- [Exercise description]: Check every line of the material below, and show those that contain "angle".

- [Input data]:
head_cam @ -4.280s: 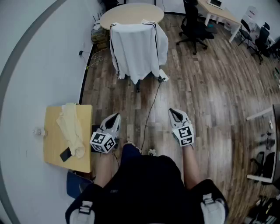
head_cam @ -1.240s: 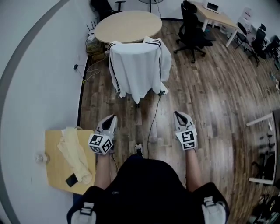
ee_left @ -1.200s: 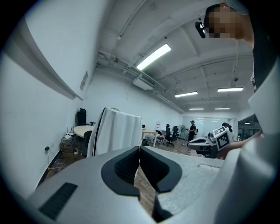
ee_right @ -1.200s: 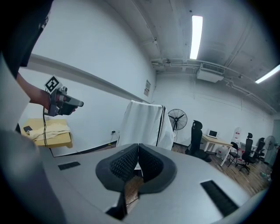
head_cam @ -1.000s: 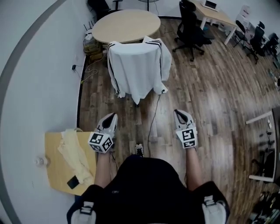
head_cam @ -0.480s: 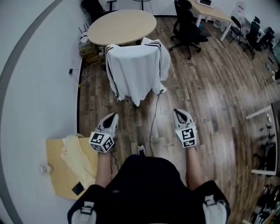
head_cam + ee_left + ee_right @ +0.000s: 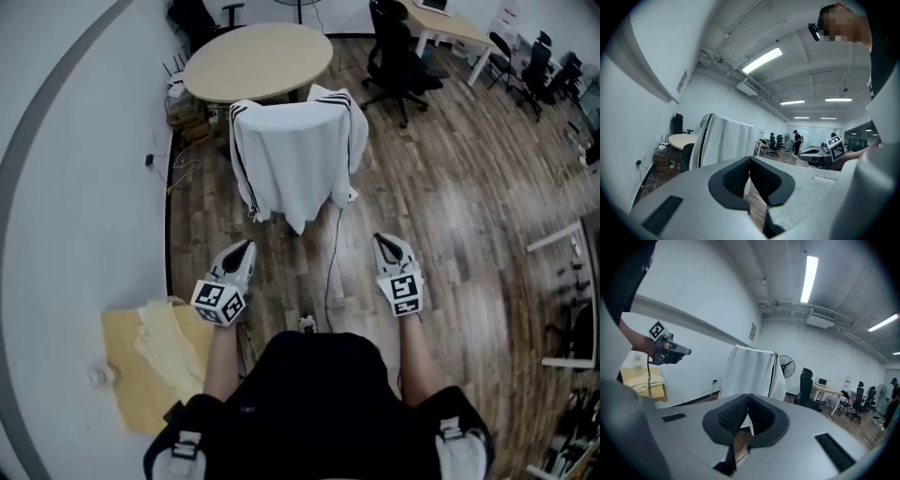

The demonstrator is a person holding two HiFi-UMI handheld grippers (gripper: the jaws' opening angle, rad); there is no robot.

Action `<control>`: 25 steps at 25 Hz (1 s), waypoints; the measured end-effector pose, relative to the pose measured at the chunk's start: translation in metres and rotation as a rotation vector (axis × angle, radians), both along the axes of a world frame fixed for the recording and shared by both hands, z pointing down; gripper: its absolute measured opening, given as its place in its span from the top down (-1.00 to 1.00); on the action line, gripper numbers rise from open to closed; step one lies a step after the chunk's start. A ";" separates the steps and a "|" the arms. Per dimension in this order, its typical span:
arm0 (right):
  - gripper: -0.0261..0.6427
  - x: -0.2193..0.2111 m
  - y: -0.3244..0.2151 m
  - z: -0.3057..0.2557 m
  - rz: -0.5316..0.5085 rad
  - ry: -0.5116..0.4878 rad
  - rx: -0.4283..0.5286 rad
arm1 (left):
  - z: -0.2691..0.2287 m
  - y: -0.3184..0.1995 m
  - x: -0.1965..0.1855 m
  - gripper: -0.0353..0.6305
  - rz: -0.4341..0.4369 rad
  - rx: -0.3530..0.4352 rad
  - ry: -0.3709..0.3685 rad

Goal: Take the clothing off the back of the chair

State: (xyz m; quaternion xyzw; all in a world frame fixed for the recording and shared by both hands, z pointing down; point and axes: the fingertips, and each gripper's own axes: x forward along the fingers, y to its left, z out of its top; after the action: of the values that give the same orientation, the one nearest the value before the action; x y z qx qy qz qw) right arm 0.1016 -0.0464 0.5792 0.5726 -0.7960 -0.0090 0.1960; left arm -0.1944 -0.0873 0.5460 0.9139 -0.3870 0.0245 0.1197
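Two handheld tools, left gripper [image 7: 242, 248] and right gripper [image 7: 382, 242], jaws pressed together on nothing, point level over the plank floor [image 7: 441, 187]. A small yellow table [image 7: 127, 384] stands near the wall at left. Ahead, well apart from both, white black-striped clothing [image 7: 298, 155] drapes a chair [image 7: 687, 157]; beyond it are a round table [image 7: 258, 61] and black office chairs [image 7: 394, 56].

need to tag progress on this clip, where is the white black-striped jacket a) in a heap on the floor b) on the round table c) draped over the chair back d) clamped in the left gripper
C: the white black-striped jacket hangs over the back of the chair, while the left gripper and the right gripper are shut on nothing, short of it.
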 end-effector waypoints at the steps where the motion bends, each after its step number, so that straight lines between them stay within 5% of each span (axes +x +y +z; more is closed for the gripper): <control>1: 0.94 -0.003 -0.003 0.000 -0.001 0.000 0.001 | 0.000 -0.003 -0.002 0.88 0.002 0.001 0.000; 25: 0.94 -0.056 -0.035 0.009 -0.001 0.017 -0.010 | 0.013 -0.039 -0.054 0.88 0.001 -0.005 0.026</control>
State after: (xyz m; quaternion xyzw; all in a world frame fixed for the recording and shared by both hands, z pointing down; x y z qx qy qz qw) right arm 0.0454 -0.0809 0.5887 0.5712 -0.7946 -0.0100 0.2057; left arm -0.2487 -0.1264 0.5589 0.9140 -0.3850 0.0136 0.1270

- [Answer to the problem]:
The demonstrator is a person holding two HiFi-UMI handheld grippers (gripper: the jaws' opening angle, rad); there is no robot.
Action `<control>`: 25 steps at 25 Hz (1 s), waypoints; the measured end-effector pose, relative to the pose measured at the chunk's start: translation in metres and rotation as a rotation vector (axis × angle, radians), both along the axes of a world frame fixed for the recording and shared by both hands, z pointing down; gripper: its absolute measured opening, given as its place in its span from the top down (-1.00 to 1.00); on the action line, gripper numbers rise from open to closed; step one lies a step after the chunk's start. A ";" separates the steps and a "|" the arms. Per dimension in this order, its typical span:

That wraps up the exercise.